Looks like a pretty good fit – seems like a Gaussian HMM is a decent model of log-transformed annual flows in the Colorado River at the Colorado/Utah state line. Hopefully you can find relevant applications for your work too. If so, I’d recommend reading through this hmmlearn tutorial, from which I learned how to do everything I’ve shown here.

Can I get a copy of the dataset, ‘AnnualQ.txt’?

It’s just a text file with the annual flow (in acre-ft) at USGS gauge 09163500 from WY 1909 – WY 2013. Each year is a different row of the file.

How many columns? Because i’m getting a reshape error

One column for the one site.

Hi,

Great post ! Very neatly explained.

I am working on a dataset , where there are around 6-7 hidden states. I want to map them in the transition matrix. is it possible using hmm learn ?

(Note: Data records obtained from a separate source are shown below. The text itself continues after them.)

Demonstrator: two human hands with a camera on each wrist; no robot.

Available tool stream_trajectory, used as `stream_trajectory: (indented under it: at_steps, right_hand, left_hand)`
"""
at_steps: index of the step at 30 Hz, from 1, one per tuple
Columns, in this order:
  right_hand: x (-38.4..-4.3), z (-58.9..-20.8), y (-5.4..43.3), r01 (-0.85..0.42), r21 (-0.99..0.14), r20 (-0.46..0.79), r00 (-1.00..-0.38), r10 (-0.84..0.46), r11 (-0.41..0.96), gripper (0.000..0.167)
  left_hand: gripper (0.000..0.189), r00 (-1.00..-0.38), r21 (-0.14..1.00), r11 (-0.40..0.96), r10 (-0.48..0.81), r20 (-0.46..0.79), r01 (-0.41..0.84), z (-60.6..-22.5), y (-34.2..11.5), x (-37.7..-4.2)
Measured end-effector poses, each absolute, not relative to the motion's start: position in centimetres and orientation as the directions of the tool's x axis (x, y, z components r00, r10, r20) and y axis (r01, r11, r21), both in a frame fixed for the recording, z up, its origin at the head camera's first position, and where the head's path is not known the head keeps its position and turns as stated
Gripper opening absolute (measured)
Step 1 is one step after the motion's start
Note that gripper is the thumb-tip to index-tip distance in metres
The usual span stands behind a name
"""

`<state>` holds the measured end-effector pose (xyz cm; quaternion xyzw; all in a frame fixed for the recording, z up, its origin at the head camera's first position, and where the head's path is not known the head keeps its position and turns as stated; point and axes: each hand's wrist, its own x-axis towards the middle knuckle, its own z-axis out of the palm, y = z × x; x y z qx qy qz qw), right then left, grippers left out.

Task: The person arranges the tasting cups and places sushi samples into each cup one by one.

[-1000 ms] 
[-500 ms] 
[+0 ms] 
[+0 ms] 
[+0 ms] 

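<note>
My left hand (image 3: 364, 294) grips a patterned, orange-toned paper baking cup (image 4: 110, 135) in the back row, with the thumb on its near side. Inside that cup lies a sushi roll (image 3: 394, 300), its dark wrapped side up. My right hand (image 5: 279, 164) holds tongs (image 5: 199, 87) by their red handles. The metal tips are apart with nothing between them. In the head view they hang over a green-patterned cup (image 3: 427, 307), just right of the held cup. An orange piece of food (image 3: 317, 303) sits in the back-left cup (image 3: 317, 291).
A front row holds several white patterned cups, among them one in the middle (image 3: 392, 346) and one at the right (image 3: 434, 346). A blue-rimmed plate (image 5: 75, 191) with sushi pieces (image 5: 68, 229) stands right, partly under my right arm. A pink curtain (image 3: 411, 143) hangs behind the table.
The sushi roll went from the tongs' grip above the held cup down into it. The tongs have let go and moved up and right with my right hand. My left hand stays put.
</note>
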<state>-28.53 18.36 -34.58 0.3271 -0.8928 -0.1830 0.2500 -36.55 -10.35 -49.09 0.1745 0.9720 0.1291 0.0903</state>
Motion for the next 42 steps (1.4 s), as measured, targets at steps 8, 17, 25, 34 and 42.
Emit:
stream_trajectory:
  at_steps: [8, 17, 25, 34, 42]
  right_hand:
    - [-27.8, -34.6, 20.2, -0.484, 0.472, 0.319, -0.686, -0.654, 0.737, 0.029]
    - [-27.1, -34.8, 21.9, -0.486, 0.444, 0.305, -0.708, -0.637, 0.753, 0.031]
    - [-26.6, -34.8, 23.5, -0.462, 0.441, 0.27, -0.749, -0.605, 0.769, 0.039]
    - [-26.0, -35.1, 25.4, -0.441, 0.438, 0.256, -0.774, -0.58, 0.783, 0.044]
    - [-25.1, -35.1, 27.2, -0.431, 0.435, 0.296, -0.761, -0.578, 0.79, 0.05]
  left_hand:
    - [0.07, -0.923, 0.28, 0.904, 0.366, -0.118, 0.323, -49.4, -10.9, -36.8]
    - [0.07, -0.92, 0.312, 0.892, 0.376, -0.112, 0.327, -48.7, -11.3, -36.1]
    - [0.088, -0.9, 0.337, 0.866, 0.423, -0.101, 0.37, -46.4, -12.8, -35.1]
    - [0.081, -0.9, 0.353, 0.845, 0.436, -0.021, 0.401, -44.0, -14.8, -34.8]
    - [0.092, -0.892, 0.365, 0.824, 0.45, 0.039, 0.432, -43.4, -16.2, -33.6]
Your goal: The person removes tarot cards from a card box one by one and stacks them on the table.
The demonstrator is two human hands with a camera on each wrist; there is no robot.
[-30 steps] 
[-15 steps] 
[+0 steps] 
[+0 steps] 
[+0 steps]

I also don’t get how you mapped state 0 to be dry and state 1 to be wet?

I mean i don’t get this

***This is done on lines 22-26 if the mean of state 0 is greater than the mean of state 1 ***

Yep, you can do that with hmmlearn. Just change “n_components=2” to 6 on line 5 for a 6-state HMM. If you want to find the best fit across different numbers of states, you can use the log-likelihood to inform that (logProb on line 16). Since fitting more states requires estimating more parameters and could lead to overfitting that will increase logProb, you should penalize the addition of those parameters, e.g. by choosing the model with the lowest AIC (=2k-2lnL, where k is the number of parameters and lnL is the log-likelihood) or BIC (=ln(n)k – 2lnL, where n is the number of observations). The number of parameters is the number of means (# states) + standard deviations (# states) + transition probabilities (# states * (# states – 1)).

On line 22 I check if mu[0] > mu[1], i.e. if the mean of state 0 is greater than the mean of state 1. If that is true, I flip their order on lines 23-26 so 0 corresponds to the state with the lower mean. If you have more than 2 states and you’d like them to be in order of lowest mean to highest, you should sort rather than flip them.

Hi ,

Thanks for your reply.

Assume in the same example of yours, i have 3 states i.e wet, mixed, dry.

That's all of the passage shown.